In January 2019, Khan captained Namibia in a bilateral series against Zimbabwe played at Walvis Bay, Namibia. Three months later, she led Namibia in another home bilateral series, against Botswana in Windhoek. Namibia lost the first series, but won the second, with Khan topping the batting averages in the latter series.

Khan then captained her team in the ICC Women's Qualifier Africa in Harare, Zimbabwe. After topping group B, Namibia was defeated by Zimbabwe in the final, a result from which, according to Khan, the team took "... a lot of positives ..." Zimbabwe therefore qualified for both the 2019 ICC Women's World Twenty20 Qualifier and the 2021 Women's Cricket World Cup Qualifier tournaments. However, as the International Cricket Council (ICC) later barred Zimbabwe for a short time from taking part in ICC events, Namibia replaced the Zimbabwe team in the first of those two tournaments.

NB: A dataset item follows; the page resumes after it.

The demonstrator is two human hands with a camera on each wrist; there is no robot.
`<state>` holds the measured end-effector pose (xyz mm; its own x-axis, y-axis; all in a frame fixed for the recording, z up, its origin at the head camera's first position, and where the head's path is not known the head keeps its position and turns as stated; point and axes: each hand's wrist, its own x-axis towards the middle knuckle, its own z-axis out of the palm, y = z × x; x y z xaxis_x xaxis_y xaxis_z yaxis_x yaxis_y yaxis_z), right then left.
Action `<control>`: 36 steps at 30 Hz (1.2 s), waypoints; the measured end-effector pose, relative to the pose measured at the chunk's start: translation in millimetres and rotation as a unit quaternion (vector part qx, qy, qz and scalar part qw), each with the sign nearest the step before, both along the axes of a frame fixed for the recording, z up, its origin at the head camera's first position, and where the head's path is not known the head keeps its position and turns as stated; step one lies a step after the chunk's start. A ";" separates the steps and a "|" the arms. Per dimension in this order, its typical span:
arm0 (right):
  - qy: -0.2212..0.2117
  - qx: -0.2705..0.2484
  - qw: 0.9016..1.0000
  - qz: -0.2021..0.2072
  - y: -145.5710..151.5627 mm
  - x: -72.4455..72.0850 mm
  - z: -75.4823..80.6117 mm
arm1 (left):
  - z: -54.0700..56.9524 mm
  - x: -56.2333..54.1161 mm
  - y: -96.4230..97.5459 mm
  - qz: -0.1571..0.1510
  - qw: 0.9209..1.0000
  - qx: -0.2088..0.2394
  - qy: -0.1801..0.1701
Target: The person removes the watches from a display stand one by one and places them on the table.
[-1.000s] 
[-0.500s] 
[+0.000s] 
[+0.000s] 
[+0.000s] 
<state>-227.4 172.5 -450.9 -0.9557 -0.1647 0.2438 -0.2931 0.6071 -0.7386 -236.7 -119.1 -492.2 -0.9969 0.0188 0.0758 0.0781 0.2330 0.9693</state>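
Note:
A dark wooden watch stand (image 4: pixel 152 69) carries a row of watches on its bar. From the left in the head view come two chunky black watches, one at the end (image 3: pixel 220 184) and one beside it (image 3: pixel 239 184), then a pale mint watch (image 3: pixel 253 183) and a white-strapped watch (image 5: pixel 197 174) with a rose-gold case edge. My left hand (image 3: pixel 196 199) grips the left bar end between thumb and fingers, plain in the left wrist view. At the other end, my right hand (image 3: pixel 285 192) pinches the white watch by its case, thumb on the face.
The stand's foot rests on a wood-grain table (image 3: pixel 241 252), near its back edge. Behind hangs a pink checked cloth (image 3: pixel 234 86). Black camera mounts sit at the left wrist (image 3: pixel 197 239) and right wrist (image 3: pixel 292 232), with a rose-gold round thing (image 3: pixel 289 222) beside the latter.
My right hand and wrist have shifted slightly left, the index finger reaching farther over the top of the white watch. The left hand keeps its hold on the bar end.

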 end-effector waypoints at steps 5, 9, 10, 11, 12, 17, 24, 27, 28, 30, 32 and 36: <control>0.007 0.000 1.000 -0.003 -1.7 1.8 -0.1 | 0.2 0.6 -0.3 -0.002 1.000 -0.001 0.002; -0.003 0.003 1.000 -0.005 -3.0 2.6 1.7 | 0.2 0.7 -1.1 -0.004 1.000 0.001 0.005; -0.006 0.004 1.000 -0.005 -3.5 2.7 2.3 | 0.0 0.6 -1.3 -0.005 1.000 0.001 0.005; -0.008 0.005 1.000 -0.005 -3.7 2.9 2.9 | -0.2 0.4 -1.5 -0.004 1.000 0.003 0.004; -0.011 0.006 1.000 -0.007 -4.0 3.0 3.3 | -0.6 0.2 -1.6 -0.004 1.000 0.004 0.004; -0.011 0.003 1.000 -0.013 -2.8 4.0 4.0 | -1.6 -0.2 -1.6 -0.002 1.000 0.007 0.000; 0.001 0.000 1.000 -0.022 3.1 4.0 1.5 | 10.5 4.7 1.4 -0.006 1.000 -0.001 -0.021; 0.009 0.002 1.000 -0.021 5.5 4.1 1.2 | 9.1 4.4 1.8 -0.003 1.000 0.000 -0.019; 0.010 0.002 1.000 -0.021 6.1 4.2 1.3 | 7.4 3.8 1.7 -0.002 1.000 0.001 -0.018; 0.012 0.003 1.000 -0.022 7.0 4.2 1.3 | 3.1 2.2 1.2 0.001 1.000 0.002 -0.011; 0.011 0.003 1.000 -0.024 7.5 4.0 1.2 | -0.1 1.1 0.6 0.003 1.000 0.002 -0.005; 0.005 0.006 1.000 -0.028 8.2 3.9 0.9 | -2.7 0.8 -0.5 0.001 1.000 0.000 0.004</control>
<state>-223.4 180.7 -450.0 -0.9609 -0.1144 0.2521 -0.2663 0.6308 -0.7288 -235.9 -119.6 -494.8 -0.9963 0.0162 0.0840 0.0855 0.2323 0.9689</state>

In August 2019, Khan led Namibia in the Twenty20 Qualifier, which was held in Scotland. She was Namibia's leading run-scorer in the tournament, with 55 runs in five matches.

During 2020, Khan stepped down from the captaincy of the team, as her studies were placing a lot of demands and responsibilities on her. At about the same time, after suffering a back injury, she took up wicket-keeping, a role that she has since taken on when it is helpful to the national team for her to do so.

In May 2021, Khan was named as Namibia's vice-captain for the 2021 Kwibuka Women's T20 Tournament in Kigali, Rwanda. In the tenth match, against Botswana, she scored 31*, and in the first semi-final, against Nigeria, she was player of the match, with 78*. After Kenya defeated Namibia in the final, she was named in the team of the tournament, selected by the Rwanda Cricket Association. In September 2021, she played in the ICC Women's T20 World Cup Africa Qualifier in Gaborone, Botswana, in which Namibia finished as one of the four teams to advance to the next Qualifier. In Namibia's 2020/21 Cricket Annual Awards, she was named as the national team's batter of the year.

In April 2022, Khan played in the 2022 Capricorn Women's Tri-Series in Windhoek. In the first match of the tournament, between Namibia and Zimbabwe, she scored 36 to take a prominent role in Namibia's first ever victory against a full member of the ICC. Zimbabwe later beat Namibia in the final of the tri-series, by seven wickets.

==Off the field==
As of 2022, Khan was studying visual communications and graphics. She enjoys music, and sometimes plays the guitar, not as well as she would like. She is also a photographer and designer.